# Eat Safe, Love

## Notebook Set Up

In [3]:
# Import dependencies
import pymongo
from pymongo import MongoClient
from pprint import pprint
import pandas as pd

In [4]:
# Create an instance of MongoClient
mongo = MongoClient(port=27017)

In [5]:
# assign the uk_food database to a variable name
db = mongo['uk_food']

In [6]:
# review the collections in our database
collections = db.list_collection_names()
print("Collections List:")
for collection in collections:
    print(collection)
print()

Collections List:
establishments



In [7]:
# assign the collection to a variable
establishments = db['establishments']

## Part 3: Exploratory Analysis
Unless otherwise stated, for each question: 
* Use `count_documents` to display the number of documents contained in the result.
* Display the first document in the results using `pprint`.
* Convert the result to a Pandas DataFrame, print the number of rows in the DataFrame, and display the first 10 rows.

### 1. Which establishments have a hygiene score equal to 20?

In [8]:
# Find the establishments with a hygiene score of 20
query = {"scores.Hygiene":20}

# Use count_documents to display the number of documents in the result
doc_count = db.establishments.count_documents(query)
print("Number of documents with hygiene score of 20: ",doc_count)
print(" ")

# Display the first document in the results using pprint
query = establishments.find_one({"scores.Hygiene": 20})

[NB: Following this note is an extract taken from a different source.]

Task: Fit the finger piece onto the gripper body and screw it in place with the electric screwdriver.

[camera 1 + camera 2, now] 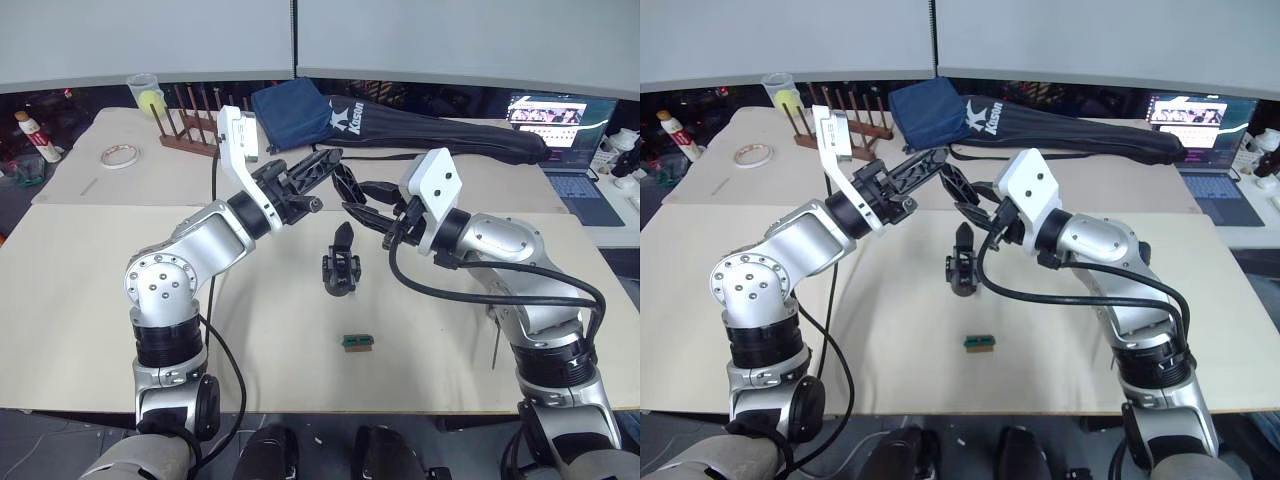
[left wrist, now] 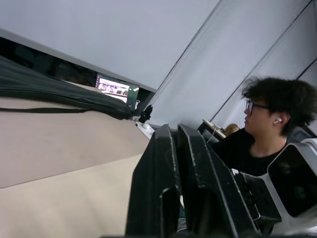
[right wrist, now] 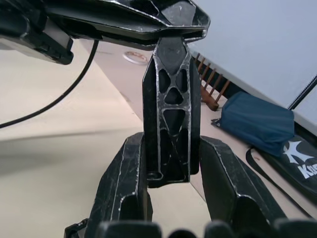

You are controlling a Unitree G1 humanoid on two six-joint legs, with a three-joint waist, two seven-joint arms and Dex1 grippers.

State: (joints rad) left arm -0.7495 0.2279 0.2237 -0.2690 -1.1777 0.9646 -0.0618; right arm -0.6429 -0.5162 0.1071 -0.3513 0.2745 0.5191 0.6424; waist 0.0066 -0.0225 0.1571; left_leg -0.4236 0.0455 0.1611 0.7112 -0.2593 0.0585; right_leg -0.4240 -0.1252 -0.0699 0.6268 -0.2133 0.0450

# Display the first document using pprint
pprint(query)

Number of documents with hygiene score of 20:  41
 
{'AddressLine1': '5-6 Southfields Road',
 'AddressLine2': 'Eastbourne',
 'AddressLine3': 'East Sussex',
 'AddressLine4': '',
 'BusinessName': 'The Chase Rest Home',
 'BusinessType': 'Caring Premises',
 'BusinessTypeID': 5,
 'ChangesByServerID': 0,
 'Distance': 4613.888288172291,
 'FHRSID': 110681,
 'LocalAuthorityBusinessID': '4029',
 'LocalAuthorityCode': '102',
 'LocalAuthorityEmailAddress': 'Customerfirst@eastbourne.gov.uk',
 'LocalAuthorityName': 'Eastbourne',
 'LocalAuthorityWebSite': 'http://www.eastbourne.gov.uk/foodratings',
 'NewRatingPending': False,
 'Phone': '',
 'PostCode': 'BN21 1BU',
 'RatingDate': '2021-09-23T00:00:00',
 'RatingKey': 'fhrs_0_en-gb',
 'RatingValue': 0,
 'RightToReply': '',
 'SchemeType': 'FHRS',
 '_id': ObjectId('645d70fb30b57b694e17917b'),
 'geocode': {'latitude': 50.769705, 'longitude': 0.27694},
 'links': [{'href': 'https://api.ratings.food.gov.uk/establishments/110681',
            'rel': 'self'}],


In [9]:
# Convert the result to a Pandas DataFrame
# Perform the query and retrieve the results
query = establishments.find({"scores.Hygiene": 20})
results = list(query)

# Extract the desired fields from the results
hygiene_data = []
for result in results:
    hygiene_data.append({
        "BusinessName": result["BusinessName"],
        "BusinessType": result["BusinessType"],
        "AddressLine1": result["AddressLine1"],
        "LocalAuthorityName": result["LocalAuthorityName"],
        "Hygiene": result["scores"]["Hygiene"]
    })

# Create a DataFrame 
hygiene_df = pd.DataFrame(hygiene_data)

# Display the first 10 rows
display(hygiene_df.head(10))
print(" ")
print("Number of rows in DataFrame: ", hygiene_df.shape[0])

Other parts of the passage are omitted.